Extracted material:
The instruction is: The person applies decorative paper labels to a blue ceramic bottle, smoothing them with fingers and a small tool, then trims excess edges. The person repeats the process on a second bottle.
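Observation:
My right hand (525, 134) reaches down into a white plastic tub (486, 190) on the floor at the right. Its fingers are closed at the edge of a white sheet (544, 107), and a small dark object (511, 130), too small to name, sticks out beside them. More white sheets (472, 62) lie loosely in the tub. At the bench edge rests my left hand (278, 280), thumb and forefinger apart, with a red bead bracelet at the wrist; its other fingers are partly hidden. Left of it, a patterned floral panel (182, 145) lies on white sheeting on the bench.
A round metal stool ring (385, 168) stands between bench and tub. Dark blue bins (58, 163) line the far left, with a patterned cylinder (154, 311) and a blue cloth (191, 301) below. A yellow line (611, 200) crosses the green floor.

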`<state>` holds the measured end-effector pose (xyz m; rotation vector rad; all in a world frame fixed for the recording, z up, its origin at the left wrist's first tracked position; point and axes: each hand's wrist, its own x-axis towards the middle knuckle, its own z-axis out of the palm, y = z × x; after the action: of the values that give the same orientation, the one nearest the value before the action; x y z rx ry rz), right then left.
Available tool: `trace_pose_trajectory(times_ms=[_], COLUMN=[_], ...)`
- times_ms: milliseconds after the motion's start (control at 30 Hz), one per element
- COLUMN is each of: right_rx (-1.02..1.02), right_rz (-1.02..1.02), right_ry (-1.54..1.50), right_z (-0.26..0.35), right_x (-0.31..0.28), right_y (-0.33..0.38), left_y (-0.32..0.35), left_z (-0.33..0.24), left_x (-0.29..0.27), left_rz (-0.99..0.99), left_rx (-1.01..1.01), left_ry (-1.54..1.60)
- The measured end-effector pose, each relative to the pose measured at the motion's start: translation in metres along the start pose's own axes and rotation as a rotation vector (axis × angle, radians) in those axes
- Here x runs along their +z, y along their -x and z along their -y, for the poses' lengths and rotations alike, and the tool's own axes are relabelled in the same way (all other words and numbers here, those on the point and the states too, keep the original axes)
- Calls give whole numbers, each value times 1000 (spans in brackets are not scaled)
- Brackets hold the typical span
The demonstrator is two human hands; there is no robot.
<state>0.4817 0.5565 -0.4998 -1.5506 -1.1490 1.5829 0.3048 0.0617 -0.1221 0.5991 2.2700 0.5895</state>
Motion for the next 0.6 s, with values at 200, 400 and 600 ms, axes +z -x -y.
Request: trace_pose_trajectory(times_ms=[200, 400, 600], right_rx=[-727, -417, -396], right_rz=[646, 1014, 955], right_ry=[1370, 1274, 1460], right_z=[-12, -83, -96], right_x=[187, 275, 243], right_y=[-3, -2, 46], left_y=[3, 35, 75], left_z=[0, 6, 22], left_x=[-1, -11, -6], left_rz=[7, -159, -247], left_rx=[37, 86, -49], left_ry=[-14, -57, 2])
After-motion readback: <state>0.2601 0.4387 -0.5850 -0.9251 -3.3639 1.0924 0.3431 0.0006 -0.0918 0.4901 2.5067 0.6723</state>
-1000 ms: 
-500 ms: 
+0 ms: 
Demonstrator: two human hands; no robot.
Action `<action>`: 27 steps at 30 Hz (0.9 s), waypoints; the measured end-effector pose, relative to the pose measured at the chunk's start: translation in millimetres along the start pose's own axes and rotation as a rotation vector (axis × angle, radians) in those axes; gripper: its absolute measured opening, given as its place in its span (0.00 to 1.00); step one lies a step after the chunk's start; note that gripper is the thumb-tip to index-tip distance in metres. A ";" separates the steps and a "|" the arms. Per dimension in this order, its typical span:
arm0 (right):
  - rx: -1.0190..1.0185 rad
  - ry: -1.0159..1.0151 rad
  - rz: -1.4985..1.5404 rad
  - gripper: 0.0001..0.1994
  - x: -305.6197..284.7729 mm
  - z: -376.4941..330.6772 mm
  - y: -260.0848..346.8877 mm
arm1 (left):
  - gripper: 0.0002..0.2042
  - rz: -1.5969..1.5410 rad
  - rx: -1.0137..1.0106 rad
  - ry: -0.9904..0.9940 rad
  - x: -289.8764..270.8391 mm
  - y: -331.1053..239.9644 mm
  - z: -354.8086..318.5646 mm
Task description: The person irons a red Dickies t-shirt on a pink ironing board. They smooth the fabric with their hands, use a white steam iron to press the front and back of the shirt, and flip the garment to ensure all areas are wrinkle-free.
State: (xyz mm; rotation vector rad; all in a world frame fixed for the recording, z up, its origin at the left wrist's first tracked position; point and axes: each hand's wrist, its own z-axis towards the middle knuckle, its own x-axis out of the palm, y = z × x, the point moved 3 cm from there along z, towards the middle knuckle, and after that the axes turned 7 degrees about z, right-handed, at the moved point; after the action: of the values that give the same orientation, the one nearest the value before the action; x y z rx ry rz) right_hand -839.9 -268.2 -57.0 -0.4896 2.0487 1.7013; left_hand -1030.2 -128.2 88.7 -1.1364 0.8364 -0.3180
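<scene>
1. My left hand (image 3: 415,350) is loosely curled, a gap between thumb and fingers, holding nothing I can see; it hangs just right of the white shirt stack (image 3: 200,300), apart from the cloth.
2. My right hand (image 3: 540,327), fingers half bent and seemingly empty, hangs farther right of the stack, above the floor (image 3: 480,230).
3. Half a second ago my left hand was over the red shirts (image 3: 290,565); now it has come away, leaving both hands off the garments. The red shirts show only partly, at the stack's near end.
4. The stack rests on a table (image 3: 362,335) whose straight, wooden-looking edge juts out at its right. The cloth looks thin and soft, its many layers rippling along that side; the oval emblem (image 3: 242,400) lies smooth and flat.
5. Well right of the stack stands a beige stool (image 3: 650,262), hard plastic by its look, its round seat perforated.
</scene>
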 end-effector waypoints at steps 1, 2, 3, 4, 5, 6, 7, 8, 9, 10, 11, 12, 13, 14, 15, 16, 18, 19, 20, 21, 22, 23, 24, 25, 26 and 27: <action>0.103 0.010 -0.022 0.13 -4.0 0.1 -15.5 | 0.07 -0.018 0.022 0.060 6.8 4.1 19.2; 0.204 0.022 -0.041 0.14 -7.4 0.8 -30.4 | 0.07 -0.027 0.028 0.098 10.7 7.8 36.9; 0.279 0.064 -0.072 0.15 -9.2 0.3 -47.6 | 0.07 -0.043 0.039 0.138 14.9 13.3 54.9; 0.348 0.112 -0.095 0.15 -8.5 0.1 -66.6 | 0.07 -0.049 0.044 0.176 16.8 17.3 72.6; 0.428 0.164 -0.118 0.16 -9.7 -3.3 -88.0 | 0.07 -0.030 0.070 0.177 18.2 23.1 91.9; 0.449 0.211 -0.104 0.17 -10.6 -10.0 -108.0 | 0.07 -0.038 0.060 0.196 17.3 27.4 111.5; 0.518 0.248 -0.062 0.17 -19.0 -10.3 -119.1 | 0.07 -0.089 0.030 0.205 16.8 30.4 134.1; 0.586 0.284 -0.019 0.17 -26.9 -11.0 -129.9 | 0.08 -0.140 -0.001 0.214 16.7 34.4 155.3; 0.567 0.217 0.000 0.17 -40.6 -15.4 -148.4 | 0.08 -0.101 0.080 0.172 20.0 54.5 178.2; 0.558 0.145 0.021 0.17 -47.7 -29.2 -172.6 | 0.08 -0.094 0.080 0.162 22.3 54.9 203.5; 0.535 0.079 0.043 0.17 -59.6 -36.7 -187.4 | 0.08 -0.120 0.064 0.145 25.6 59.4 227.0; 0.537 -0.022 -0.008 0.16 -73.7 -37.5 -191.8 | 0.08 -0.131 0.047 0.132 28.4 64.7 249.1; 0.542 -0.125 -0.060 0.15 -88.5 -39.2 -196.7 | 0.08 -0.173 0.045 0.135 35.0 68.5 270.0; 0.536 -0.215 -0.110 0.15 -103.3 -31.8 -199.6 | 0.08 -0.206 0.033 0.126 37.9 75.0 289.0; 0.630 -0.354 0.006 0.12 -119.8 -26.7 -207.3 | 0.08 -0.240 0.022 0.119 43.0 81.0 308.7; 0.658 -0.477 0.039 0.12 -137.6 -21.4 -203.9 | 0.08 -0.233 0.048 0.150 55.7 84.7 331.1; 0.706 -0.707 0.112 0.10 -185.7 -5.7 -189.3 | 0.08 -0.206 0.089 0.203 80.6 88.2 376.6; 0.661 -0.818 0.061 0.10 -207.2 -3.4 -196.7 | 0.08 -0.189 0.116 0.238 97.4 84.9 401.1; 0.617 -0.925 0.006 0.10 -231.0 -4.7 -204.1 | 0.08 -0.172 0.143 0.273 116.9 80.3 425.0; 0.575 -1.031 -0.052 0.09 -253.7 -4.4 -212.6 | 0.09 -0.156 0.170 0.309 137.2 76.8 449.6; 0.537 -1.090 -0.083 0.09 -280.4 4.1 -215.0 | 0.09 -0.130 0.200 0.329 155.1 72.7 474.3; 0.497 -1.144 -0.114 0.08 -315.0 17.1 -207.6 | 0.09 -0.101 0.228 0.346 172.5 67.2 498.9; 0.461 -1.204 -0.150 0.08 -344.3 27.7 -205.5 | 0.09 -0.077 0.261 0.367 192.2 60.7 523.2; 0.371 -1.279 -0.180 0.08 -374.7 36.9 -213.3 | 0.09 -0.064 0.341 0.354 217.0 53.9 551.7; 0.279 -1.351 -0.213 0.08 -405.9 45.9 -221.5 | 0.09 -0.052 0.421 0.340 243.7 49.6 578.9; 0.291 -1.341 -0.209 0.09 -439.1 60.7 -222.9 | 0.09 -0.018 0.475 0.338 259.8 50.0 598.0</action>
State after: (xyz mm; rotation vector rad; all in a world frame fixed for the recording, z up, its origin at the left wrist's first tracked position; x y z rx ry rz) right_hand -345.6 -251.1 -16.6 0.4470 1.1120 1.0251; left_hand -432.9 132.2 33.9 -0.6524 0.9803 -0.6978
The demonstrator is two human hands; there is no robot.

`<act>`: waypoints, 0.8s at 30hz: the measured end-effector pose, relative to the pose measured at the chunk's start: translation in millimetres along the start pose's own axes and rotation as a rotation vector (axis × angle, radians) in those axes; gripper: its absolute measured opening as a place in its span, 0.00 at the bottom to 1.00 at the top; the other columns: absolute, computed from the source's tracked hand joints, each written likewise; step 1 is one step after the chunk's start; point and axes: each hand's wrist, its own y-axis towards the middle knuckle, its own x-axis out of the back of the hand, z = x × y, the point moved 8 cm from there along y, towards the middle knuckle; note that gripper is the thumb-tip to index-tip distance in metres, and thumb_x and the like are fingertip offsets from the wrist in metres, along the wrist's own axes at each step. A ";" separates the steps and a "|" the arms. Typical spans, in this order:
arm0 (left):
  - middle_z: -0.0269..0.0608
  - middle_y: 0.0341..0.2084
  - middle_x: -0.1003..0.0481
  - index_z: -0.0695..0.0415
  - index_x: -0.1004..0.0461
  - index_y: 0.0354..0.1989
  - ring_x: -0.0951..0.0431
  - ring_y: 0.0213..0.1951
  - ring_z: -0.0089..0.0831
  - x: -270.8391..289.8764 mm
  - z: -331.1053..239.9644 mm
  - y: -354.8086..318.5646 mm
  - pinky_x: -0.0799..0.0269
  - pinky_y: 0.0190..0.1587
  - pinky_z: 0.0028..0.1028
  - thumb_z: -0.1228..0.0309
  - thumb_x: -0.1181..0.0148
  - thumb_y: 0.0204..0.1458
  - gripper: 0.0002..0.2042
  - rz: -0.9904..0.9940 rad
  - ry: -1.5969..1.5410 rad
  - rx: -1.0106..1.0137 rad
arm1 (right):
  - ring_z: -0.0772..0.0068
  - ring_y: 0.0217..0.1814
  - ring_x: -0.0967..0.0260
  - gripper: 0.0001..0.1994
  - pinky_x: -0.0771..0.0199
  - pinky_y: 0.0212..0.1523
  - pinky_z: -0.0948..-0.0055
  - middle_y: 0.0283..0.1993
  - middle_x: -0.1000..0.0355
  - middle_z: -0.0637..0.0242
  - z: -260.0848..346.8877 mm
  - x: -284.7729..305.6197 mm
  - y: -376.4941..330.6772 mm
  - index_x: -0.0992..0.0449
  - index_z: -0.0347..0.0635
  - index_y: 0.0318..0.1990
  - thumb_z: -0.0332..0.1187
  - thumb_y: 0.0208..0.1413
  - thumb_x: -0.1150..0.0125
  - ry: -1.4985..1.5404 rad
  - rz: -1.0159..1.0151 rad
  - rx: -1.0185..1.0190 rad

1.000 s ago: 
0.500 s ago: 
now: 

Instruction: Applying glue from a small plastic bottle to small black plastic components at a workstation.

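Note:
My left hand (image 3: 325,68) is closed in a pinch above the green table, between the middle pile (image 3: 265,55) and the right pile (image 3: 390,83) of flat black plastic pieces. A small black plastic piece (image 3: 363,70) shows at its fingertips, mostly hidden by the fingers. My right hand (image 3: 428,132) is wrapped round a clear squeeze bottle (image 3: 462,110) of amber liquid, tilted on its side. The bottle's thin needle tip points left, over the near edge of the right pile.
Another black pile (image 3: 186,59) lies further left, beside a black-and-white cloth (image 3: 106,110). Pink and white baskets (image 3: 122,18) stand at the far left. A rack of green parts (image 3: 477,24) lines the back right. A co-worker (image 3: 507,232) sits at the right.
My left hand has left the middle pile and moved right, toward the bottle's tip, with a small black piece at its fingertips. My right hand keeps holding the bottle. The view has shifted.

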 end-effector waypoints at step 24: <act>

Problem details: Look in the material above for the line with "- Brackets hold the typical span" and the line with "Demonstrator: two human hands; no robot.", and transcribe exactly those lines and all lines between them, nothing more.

Answer section:
- Brackets hold the typical span
The demonstrator is two human hands; there is no robot.
<state>0.4817 0.5565 -0.4998 -1.5506 -1.1490 1.5829 0.3048 0.0617 -0.1221 0.5991 2.2700 0.5895</state>
Motion for the next 0.6 s, with values at 200, 400 and 600 ms, axes +z -x -y.
Request: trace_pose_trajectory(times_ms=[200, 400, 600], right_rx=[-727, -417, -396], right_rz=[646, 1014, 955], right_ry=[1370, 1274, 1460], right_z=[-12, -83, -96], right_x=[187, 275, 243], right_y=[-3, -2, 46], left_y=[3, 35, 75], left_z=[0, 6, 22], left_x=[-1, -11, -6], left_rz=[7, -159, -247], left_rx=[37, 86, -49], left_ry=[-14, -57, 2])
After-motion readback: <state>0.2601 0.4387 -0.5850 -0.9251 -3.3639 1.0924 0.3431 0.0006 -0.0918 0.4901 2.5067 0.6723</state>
-1000 ms: 
-500 ms: 
+0 ms: 
Demonstrator: two human hands; no robot.

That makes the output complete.